The Conservative manifesto commits the party to ‘build[ing] on the success of the phonics screening test’ (a questionable statement given the mixed research on its impact) but also to ensuring every child learns their times tables, and ‘improved accountability’ at Key Stage 3. There is no further mention of the unpopular return to baseline assessment in Reception, as proposed before the campaign, nor of a reliance on measures of progress to judge schools, such as the use of Progress 8. We can only take from this that using progress measures to judge schools continues to be their policy, but it is not seen as a vote winner. The well-received idea that Key Stage 1 Sats might be dropped is notably absent.

The Liberal Democrat manifesto says clearly that they will: ‘Prioritise primary progress measures instead of floor thresholds and work with the profession to reform tests at 11, preventing curriculum narrowing in upper Key Stage 2’. This suggests that the Lib Dems have taken into account the growing anger over the pressure on primary children, the campaigns of groups such as More than a Score, and the extensive research on the problems of a narrowed curriculum due to high stakes tests. Like the Conservatives, they appear committed to using a progress measure to judge schools, rather than raw attainment. The idea of prioritising progress measures implies a return to a form of Baseline as the starting point, or the use of Key Stage 1 tests as a baseline score. Although measuring progress is often seen as fairer, use of either test is problematic in that there are serious doubts about accuracy, the temptation to deflate scores, and the impact on young children of pressurised assessment (Bradbury and Roberts-Holmes, 2016). As Gemma Moss and I (with Guy Roberts-Holmes) have separately discussed elsewhere, while the idea of moving away from Sats at six is attractive, returning to a flawed baseline is a significant disadvantage of this plan based on prioritising progress measures. 

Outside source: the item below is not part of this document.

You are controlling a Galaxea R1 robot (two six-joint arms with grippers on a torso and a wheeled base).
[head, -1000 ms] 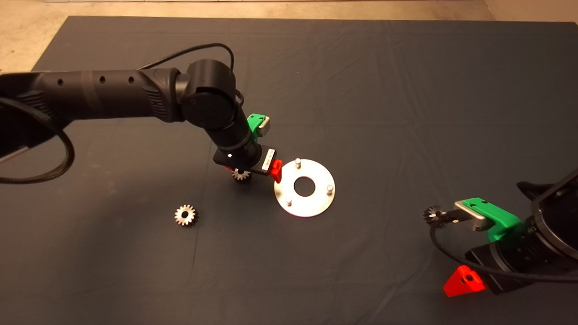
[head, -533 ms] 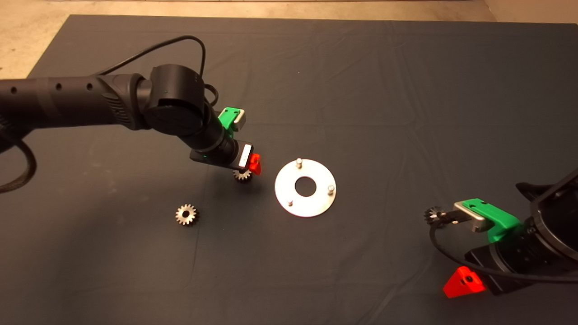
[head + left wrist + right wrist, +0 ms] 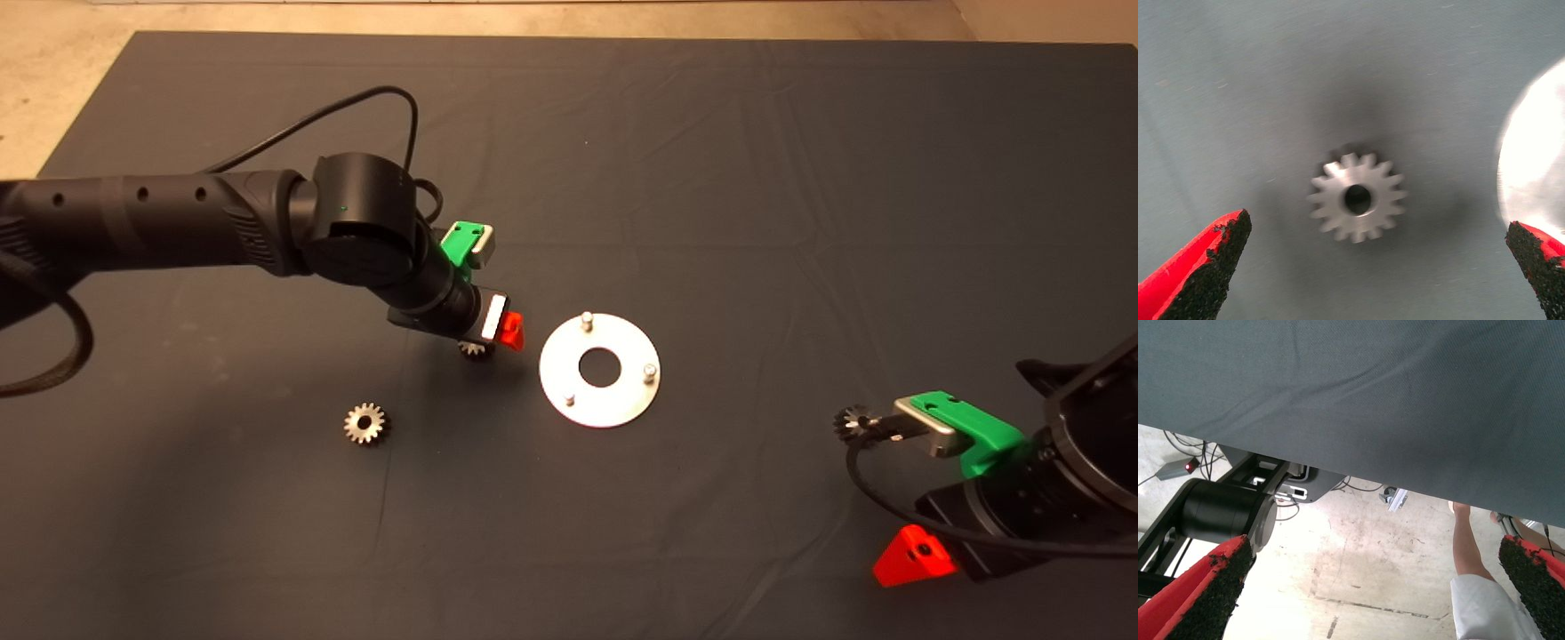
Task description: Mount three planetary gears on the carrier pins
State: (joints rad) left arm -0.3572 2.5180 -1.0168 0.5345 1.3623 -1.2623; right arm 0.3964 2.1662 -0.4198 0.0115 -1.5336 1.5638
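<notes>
From above, we see our left gripper (image 3: 491, 333) low over one planetary gear (image 3: 475, 348) that lies flat on the dark mat (image 3: 711, 178) covering the counter, just beside the silver carrier disc (image 3: 600, 370). All three carrier pins (image 3: 587, 318) stand bare, so we judge that no gear is installed yet. A second gear (image 3: 366, 423) lies well apart toward the left, and a third gear (image 3: 855, 420) lies far right, partly behind our right gripper (image 3: 925, 498), which waits at the lower right edge.

In the left wrist view, we look straight down on the gear (image 3: 1357, 197), centred between our fingers (image 3: 1208, 263), which are spread wide and touch nothing. The disc's bright edge (image 3: 1531, 167) shows near one pad. We judge this centring is meant to let the fingers close evenly on the toothed rim.

In the right wrist view, our fingers (image 3: 1211, 587) are wide apart and hold nothing, pointing past the mat's edge (image 3: 1371, 400) at the floor, where a person's leg (image 3: 1468, 553) shows.
</notes>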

The Labour manifesto, in contrast to the others, appears to challenge the idea of high stakes testing altogether, suggesting an alternative of continuous assessment rather than the use of progress measures or raw attainment. They say: ‘We will abandon plans to reintroduce baseline assessments and launch a commission to look into curriculum and assessment, starting by reviewing Key Stage 1 and 2 SATs’. The manifesto continues ‘The world’s most successful education systems use more continuous assessment, which avoids ‘teaching for the test’’ (which shows the writers of the Labour party manifesto have been taking writing tips from the Gove era of constant comparison with other ‘better performing’ education systems around the world). These statements appear to present a radical alternative to the accountability-driven assessment system experienced for the last two decades. I hope that this is informed by the extensive research on education systems elsewhere which suggests that an education system does not need extensive testing to be effective (Sahlberg, 2014). Although it is unlikely ever to be realised with Labour so far behind in the polls, this challenge to the orthodoxy on assessment could begin a welcome shift in the debate towards a research-informed questioning of the role of both high stakes testing and progress measures.

References:

Bradbury, A., & Roberts-Holmes, G. (2016). ‘They are children, not robots’: The Introduction of Baseline Asssessment. London: ATL/NUT.

Sahlberg, P. (2014). Finnish lessons 2.0: What can the world learn from educational change in Finland? New York: Teachers College Press.